Lost Highway (1997)

Lost Highway is a puzzle. It opens with a jealous husband who thinks his wife is having an affair, and ends with a deadly resolution, but what happens in between is ambiguous and complicated. There are unsettling video tapes left on doorsteps, threatening hallways that seem to swallow characters up, dream sequences that might be memories, a menacing man who is in two places at once, and a character switch at the end of the first act that takes the film in a completely different direction.

After following intense jazz saxophonist Fred Madison, we move into the life of laid back mechanic Pete Dayton who falls for Alice, a doppelgänger of Fred’s wife. The film becomes a noir mystery in this second act, as Alice seduces Pete, and draws him into conflict with the violent and unpredictable Dick Laurent.

Lynch loves psychological stories, and has said that he was thinking a lot about the OJ Simpson trial at the time he was writing Lost Highway, in particular how a man could kill two people and then carry on with his life as if nothing had happened. Twin Peaks’s Laura Palmer did a similar split within herself to cope with trauma, and that is the key to Lost Highway. Characters are archetypal, more than one character is not who they appear to be, and in the end Fred’s psychological problem of jealousy is solved.

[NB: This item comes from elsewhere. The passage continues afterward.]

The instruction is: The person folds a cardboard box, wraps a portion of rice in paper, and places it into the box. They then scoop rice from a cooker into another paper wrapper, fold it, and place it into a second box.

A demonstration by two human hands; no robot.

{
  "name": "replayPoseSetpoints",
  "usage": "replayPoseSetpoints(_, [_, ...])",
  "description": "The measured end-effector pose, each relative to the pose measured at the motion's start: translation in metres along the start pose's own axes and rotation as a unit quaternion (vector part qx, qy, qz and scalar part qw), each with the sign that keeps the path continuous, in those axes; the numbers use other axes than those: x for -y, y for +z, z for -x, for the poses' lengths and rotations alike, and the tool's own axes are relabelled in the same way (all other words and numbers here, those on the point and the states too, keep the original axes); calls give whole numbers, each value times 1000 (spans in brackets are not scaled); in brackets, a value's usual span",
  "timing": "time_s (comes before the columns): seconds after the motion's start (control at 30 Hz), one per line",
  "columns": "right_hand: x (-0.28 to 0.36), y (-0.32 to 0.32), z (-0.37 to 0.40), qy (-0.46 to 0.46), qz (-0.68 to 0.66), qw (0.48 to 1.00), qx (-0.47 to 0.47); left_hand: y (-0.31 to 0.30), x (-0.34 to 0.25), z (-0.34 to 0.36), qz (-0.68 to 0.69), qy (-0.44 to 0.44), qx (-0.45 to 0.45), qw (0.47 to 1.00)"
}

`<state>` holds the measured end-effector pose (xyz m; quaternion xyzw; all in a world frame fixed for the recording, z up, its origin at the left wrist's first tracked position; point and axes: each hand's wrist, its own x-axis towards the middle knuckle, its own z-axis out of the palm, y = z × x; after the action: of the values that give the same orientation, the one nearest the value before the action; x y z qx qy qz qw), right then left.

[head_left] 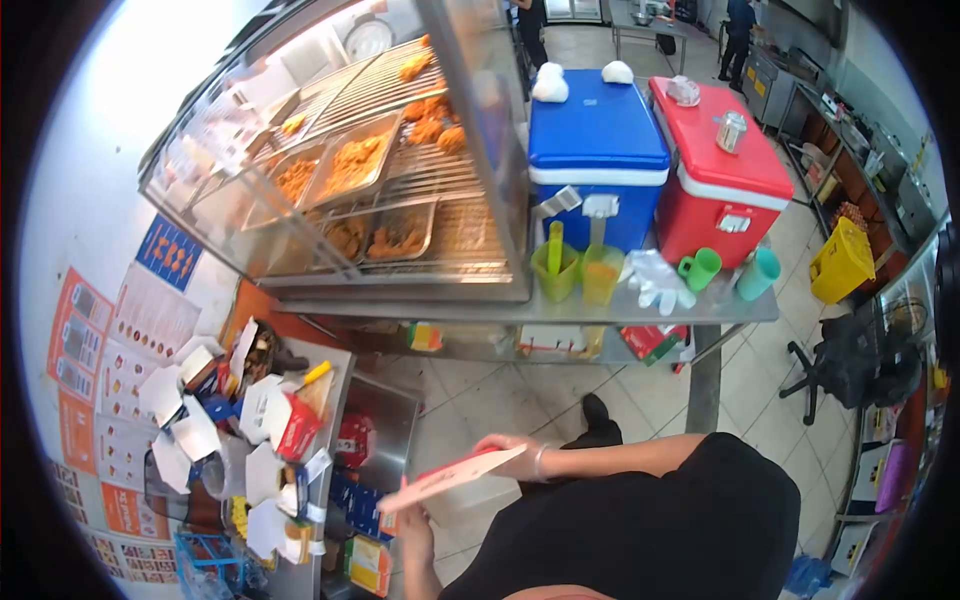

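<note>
At 6 o'clock, the left hand (pixel 415 538) and right hand (pixel 524 463) clamp opposite ends of a flat cardboard piece (pixel 455 480), held up, not set down. At 8, boxes (pixel 262 408) stand unclosed on the counter (pixel 339 376). Farther, at 11, the display cabinet (pixel 400 292) holds fried food (pixel 357 160).
</note>
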<state>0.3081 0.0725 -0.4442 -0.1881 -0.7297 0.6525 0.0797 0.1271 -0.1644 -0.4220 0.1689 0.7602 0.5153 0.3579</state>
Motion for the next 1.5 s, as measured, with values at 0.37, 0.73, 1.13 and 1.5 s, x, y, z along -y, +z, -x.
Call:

In an interview with American Cinematographer, Lynch talks about how his ideas come into being, which I think shines a light on the unique quality all of his films have:

When asked to explain how his rather unique thought processes conspire to conjure up his cinematic visions, the director assumes a sincerely thoughtful expression. “Everything sort of follows my initial ideas,” he offers. “As soon as I get an idea, I get a picture and a feeling, and I can even hear sounds. The mood and the visuals are very strong. Every single idea I have comes with these things. One moment they’re outside of my consciousness, and the next moment they come in with all of this power.”

The complexity of Lost Highway might come from this process, where powerful images force themselves into Lynch’s work, and he has to work out what to do with them. It might be impossible to rationally explain it all. Sometimes the image requires a leap of faith, by the filmmaker and the audience.